> [WORK ORDER] Please count the lines in the entries below that include the word "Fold", and give only the number.

--- START ---

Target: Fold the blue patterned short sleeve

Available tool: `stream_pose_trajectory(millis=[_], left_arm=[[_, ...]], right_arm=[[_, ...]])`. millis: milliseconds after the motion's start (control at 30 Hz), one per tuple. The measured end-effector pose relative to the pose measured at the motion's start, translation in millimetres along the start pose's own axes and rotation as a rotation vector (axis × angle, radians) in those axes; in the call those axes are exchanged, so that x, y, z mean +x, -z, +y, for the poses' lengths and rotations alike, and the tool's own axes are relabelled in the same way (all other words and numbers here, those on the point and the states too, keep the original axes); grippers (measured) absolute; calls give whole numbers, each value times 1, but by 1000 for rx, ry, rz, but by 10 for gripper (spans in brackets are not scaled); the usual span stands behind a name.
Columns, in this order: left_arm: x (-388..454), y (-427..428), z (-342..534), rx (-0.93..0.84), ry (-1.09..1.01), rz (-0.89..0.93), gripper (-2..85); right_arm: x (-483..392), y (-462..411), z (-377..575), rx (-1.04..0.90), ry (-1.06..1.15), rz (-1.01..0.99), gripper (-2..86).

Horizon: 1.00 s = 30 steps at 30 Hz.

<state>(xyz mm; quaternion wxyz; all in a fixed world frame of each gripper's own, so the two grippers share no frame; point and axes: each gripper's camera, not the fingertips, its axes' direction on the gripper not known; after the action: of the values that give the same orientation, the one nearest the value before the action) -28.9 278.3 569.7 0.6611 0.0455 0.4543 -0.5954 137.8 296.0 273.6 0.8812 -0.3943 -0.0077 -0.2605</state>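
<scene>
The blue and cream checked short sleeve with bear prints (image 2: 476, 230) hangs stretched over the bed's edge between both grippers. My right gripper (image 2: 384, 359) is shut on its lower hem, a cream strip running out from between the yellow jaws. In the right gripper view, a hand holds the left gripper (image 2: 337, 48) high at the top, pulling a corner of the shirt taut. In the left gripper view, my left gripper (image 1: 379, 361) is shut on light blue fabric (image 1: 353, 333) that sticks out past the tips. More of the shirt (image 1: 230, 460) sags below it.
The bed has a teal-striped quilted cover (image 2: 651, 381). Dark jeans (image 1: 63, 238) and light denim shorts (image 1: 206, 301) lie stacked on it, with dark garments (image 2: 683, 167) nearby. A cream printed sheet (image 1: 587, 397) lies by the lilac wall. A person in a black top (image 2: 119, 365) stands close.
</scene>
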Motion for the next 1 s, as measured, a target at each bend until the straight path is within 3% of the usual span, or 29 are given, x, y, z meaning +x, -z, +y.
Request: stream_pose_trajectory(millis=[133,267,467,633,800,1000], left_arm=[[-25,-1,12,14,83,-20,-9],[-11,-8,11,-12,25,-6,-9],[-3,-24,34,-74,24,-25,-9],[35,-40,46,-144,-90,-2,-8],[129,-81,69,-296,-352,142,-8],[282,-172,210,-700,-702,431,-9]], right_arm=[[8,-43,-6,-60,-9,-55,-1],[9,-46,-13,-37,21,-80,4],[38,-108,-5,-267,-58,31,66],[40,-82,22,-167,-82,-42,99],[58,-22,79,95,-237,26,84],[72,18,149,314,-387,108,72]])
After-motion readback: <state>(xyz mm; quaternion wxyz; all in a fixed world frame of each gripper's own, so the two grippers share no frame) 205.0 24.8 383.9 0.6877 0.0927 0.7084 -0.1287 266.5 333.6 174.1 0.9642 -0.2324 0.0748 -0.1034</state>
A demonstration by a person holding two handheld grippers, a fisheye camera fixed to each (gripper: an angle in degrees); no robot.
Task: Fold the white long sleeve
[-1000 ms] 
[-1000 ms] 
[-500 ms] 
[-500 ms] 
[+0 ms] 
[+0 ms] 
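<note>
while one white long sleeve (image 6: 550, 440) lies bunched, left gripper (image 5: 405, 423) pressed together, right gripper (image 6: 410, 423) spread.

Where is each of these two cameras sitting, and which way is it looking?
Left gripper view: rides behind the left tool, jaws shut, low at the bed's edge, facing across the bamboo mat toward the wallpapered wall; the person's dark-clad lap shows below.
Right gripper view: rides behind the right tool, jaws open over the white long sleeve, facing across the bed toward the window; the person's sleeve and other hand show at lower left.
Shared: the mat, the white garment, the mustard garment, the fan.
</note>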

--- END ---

> [ANSWER SPACE] 2